What is happening with the Gatwick Aircraft noise story
GATWICK TO GO AHEAD WITH THEIR MASTER PLAN
Gatwick’s expansion plans are based on the following proposals:
making better use of its existing main runway through improved techniques for handling air traffic;
making routine use of its standby runway for departing flights;
protecting the land that would be required if it obtained permission for a third runway.
Gatwick will have to submit its proposals for a Development Consent Order, a lengthy and thorough process which requires Parliamentary approval for nationally important infrastructure projects. The process includes close scrutiny and further consultation.
We need to take every opportunity to shape Gatwick’s plans to ensure both that the airport thrives and that the rights of the local communities and wider public’s entitlement to live healthy, tranquil and productive lives are properly respected.
Increased use of the main runway will inevitably increase the level and frequency of disturbance. Use of the present standby runway for departures could increase the number of flights by 30% in the short term according to the Master Plan, and almost 40% by 2033. This would not only increase the pressure on arrival flights Eastwards over Tunbridge Wells at busy times, as we already see, but also exacerbate the problem of delayed flights being forced into the late evening and night - already an issue of considerable concern.
Gatwick’s plans for a new main runway were rejected by the Davies Commission in 2015. But Heathrow’s third runway is not yet a certainty, and if it were to fail then Gatwick would take the opportunity to press its case again. According to the Master Plan: ‘An additional runway would add significant capacity to the existing airport, approximately doubling its size.’
Gatwick’s capacity would then rival Heathrow’s - we find the prospect appalling.
The Tunbridge Wells conurbation is not only the largest and most densely populated area affected by Gatwick’s activities, but it also contains a large number of sensitive sites such as Schools, Hospitals and Nursing Homes as well as nearby historic buildings and Areas of Outstanding Natural Beauty.
You can see the final Master Plan (186 pages) or download it here:
Our local MPs and the local authorities close to the airport are seriously concerned about the infrastructure implications, too, and are not in favour of the proposals as they stand. The Master Plan makes too little provision for the necessary road, rail, housing and other work essential to the schemes.

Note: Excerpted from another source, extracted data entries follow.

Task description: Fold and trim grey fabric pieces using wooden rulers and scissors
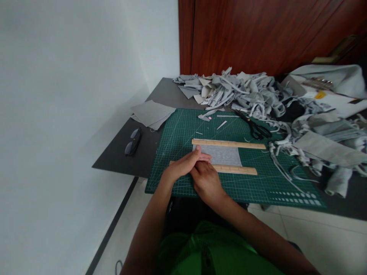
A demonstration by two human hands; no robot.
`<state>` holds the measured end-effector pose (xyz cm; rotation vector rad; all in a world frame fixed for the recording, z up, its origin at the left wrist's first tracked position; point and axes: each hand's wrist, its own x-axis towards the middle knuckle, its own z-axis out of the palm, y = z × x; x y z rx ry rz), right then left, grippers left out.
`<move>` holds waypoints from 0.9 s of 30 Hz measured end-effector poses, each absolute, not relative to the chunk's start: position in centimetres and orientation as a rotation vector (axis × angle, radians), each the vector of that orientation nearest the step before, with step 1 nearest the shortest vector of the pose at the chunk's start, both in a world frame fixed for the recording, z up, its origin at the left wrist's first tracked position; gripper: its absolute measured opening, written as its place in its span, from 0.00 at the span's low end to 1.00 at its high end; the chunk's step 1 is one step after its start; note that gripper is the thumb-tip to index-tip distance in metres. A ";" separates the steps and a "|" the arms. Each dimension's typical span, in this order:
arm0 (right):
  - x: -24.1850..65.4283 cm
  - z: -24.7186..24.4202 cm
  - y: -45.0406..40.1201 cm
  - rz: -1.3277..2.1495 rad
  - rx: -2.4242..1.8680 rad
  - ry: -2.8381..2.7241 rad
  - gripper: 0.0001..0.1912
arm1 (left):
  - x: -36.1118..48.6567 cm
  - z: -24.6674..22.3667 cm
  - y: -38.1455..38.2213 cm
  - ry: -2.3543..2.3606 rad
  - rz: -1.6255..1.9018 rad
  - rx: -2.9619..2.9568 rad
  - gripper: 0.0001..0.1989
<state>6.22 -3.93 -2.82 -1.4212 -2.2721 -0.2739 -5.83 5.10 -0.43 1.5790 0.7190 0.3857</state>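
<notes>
My left hand [186, 162] lies over the front of my right hand [208, 182], its fingers stretched out and its thumb raised. The fingers of my right hand are mostly hidden beneath it. Both hands rest over the lower wooden ruler [236, 169] and the left part of a grey fabric rectangle [226, 154]. A second wooden ruler [229, 143] lies along the fabric's far edge, roughly parallel to the first. Everything lies on a green gridded cutting mat [177, 130]. Black-handled scissors [256, 130] lie beyond the rulers, to the right.
Glasses [133, 142] and stacked grey fabric pieces [151, 113] lie on the dark table [114, 156] at left. Grey scraps [229, 88] are heaped along the back. More fabric [329, 141] and a white box [335, 101] are at right. A white wall [71, 95] borders the left.
</notes>
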 end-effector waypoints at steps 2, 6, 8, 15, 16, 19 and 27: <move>6.2 -2.8 -3.9 -0.298 -1.408 -2.284 0.16 | -5.9 -0.2 5.0 0.723 0.384 1.591 0.53; 6.4 -2.5 -3.7 -0.349 -1.362 -2.293 0.14 | -6.0 0.5 4.8 0.745 0.395 1.665 0.53; 6.5 -2.3 -3.7 -0.374 -1.358 -2.286 0.12 | -6.1 0.7 4.8 0.752 0.396 1.693 0.52; 6.8 -1.8 -4.1 -0.432 -1.390 -2.315 0.09 | -6.1 0.1 4.8 0.748 0.415 1.660 0.51; 7.0 -1.8 -4.3 -0.425 -1.401 -2.328 0.09 | -6.1 0.0 4.8 0.749 0.417 1.649 0.51; 7.9 -1.5 -4.7 -0.406 -1.434 -2.353 0.09 | -6.1 -0.1 4.8 0.750 0.408 1.603 0.52; 10.6 -1.7 -5.4 -0.380 -1.410 -2.348 0.12 | -6.0 -1.2 5.1 0.666 0.379 1.442 0.53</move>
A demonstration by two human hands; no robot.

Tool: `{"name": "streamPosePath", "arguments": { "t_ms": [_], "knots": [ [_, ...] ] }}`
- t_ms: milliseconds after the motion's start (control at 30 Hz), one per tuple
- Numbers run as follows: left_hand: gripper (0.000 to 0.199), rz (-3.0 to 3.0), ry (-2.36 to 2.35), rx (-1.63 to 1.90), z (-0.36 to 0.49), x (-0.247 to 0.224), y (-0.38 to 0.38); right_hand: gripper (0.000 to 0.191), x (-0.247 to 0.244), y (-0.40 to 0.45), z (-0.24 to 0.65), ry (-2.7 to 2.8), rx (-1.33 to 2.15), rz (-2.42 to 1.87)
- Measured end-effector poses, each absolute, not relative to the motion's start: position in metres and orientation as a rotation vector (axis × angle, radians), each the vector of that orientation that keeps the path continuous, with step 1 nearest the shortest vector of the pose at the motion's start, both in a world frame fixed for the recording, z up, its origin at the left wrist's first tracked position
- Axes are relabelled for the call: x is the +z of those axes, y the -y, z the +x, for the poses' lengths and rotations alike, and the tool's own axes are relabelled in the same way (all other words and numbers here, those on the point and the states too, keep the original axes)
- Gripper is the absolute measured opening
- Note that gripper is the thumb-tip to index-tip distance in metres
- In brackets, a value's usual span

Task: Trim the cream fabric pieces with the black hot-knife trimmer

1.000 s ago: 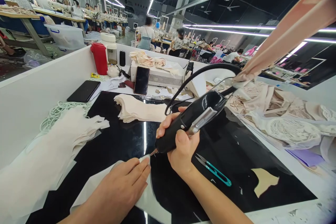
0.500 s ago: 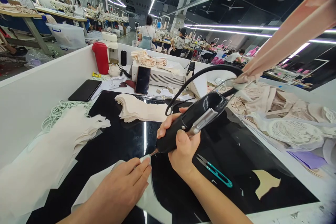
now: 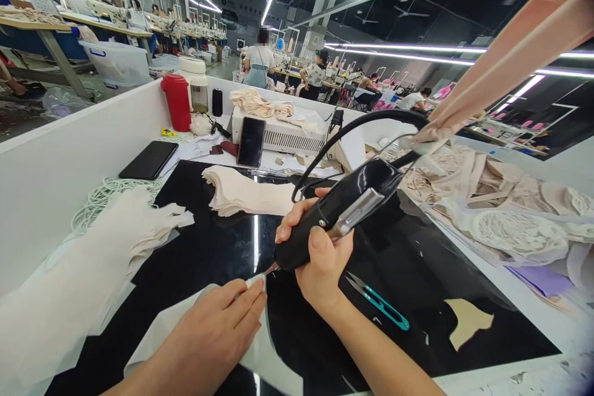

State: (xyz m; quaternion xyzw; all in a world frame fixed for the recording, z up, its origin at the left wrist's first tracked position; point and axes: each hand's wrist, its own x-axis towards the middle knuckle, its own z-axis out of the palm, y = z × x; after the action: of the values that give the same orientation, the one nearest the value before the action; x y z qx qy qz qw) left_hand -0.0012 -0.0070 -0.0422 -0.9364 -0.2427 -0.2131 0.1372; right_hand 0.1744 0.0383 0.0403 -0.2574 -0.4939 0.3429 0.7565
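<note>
My right hand (image 3: 320, 253) is wrapped round a black handheld tool (image 3: 341, 210), whose thin metal tip points down to the left. A cable and a pink cloth strip (image 3: 501, 68) run from its upper end. The tip meets the edge of a white fabric piece (image 3: 273, 362), right by the fingertips of my left hand (image 3: 223, 322). My left hand lies over that fabric with its fingers together, pressing it on the black board (image 3: 223, 247). Teal thread snips (image 3: 380, 305) lie right of my right hand.
Stacked pale fabric (image 3: 250, 192) lies behind my hands, with more fabric (image 3: 88, 266) at the left. A phone (image 3: 251, 141) leans on a white box (image 3: 283, 133). A red cup (image 3: 176, 102) stands back left. Lace pieces (image 3: 515, 229) are heaped at right.
The view has shifted very slightly. Both hands, the tool and the fabric hold nearly the same places relative to each other.
</note>
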Motion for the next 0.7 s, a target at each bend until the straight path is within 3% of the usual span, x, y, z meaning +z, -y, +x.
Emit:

This is the Press Release issued by the Gatwick Coordination Group of MPs which includes Greg Clark, opposing the Master Plan proposals:
The Government published a Green Paper Consultation Document, starting the process which will introduce legislation that will determine aviation strategy for the next 30 years and more.
We are very concerned that the proposals give absolute priority to aviation growth over all other considerations, including environmental and noise issues. These are mostly addressed in weak and generalised terms. Economic issues are very important, but so are the short- and long-term health and wellbeing of the population and the Climate Change emergency.

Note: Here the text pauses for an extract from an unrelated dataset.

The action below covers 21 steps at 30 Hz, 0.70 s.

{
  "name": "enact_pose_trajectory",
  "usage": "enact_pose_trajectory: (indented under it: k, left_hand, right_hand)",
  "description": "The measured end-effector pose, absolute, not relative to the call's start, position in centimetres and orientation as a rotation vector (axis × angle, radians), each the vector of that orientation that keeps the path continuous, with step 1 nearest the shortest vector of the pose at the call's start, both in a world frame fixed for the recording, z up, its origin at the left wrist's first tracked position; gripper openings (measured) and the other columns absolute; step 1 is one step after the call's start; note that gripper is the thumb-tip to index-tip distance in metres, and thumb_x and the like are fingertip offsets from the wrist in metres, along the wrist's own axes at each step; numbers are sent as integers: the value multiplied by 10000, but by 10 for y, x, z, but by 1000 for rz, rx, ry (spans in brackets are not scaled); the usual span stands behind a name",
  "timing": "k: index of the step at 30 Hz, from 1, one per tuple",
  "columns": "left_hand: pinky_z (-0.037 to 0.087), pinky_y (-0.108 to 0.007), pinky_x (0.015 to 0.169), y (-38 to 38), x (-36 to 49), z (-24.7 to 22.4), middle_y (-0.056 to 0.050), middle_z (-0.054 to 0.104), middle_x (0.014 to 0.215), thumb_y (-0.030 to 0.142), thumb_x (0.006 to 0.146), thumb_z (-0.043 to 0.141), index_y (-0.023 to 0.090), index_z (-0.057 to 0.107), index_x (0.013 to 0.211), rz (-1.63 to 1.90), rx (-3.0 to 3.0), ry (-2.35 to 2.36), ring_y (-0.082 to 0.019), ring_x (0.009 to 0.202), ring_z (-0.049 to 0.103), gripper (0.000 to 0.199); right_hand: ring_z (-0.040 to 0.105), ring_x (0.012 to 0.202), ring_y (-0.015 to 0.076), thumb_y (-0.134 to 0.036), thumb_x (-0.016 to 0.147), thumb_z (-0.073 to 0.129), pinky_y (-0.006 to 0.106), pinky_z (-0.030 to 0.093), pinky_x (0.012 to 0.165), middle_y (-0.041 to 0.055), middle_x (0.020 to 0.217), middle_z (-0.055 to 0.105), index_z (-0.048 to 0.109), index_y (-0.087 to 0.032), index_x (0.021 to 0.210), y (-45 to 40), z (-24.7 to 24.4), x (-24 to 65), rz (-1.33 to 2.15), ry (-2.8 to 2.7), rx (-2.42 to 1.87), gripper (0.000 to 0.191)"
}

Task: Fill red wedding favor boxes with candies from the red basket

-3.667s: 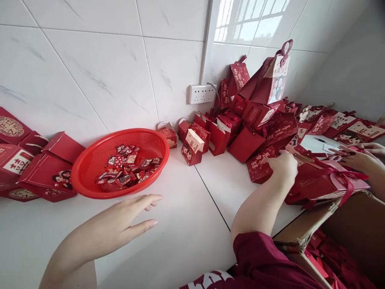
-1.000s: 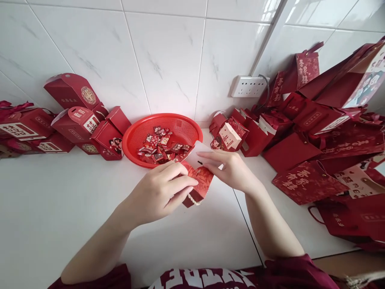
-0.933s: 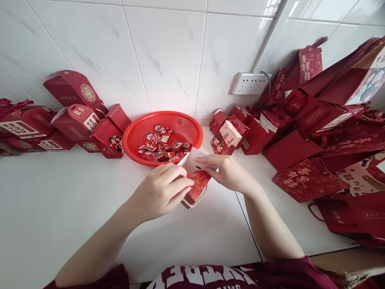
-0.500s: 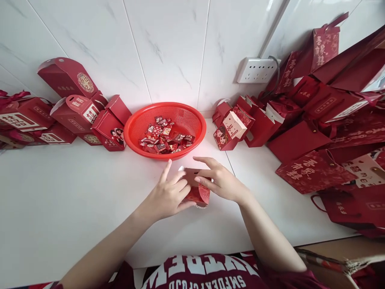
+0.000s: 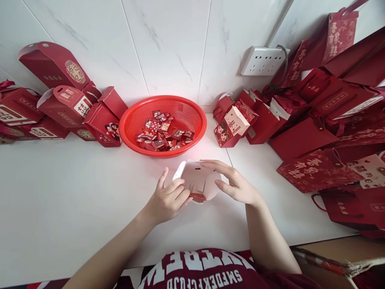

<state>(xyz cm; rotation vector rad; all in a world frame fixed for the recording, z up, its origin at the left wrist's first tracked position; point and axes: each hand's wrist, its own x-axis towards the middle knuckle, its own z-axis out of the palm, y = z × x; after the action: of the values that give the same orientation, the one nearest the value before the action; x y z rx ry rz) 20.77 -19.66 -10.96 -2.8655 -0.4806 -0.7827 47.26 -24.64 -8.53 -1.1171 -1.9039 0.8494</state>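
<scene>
A small red gift box (image 5: 195,180) with its top open shows its pale inside, and its flaps stand out to both sides. My left hand (image 5: 170,198) grips the box at its left and near side, index finger raised. At the right, my right hand (image 5: 236,182) has its fingers apart, the fingertips at the far edge and the right flap. Behind the box stands a red plastic basket (image 5: 201,134) with wrapped candies (image 5: 165,134) in it.
Red gift boxes (image 5: 104,120) line the wall at left. More boxes (image 5: 231,124) and piled red bags (image 5: 319,170) stand at right. A power strip (image 5: 264,61) is on the wall. A cardboard box (image 5: 337,251) sits below the table's edge at lower right.
The box has been opened, so its pale inside and spread flaps now show. My right hand has moved to the right, towards the outer flap. The camera view has shifted slightly.
</scene>
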Motion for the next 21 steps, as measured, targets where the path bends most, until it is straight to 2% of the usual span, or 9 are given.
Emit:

The Consultation period was extended to Thursday 20th June, it will be very important to respond if possible. However, the Green Paper is a lengthy document (200 pages) so responding is far from easy. You can download the full Green Paper here:
Rt Hon Greg Clark, MP for Tunbridge Wells and Secretary of State for Business, Energy and Industrial Strategy, wrote to Stewart Wingate, CEO of Gatwick, in response to the Consultation on the airport's Draft Master Plan 2018. The Consultation ended on 10th January.
We think that Greg expresses the concerns of the constituency very well. You can read and download his letter here:
This ambitious project involves the major restructuring of the airspace above SE England by the Department for Transport and Civil Aviation Authority. The area to be considered runs from Exeter in the West to Norwich and the East Coast. It is a long-term project, intended for implementation around 2024 and to last until 2070. The process starts with airspace above 9,000ft, and will progressively involve integrating those plans with the flight patterns required by all the airports in the area. Active Community involvement starts in the later stages.
We attended a presentation at Gatwick on 3 November. A Briefing Paper was published which explains the plans, you can see and download it here.
This plan will replace existing arrangements in due course, we think that it will offer real improvements but there will inevitably be issues such as the concentration of flight paths that will have to be addressed.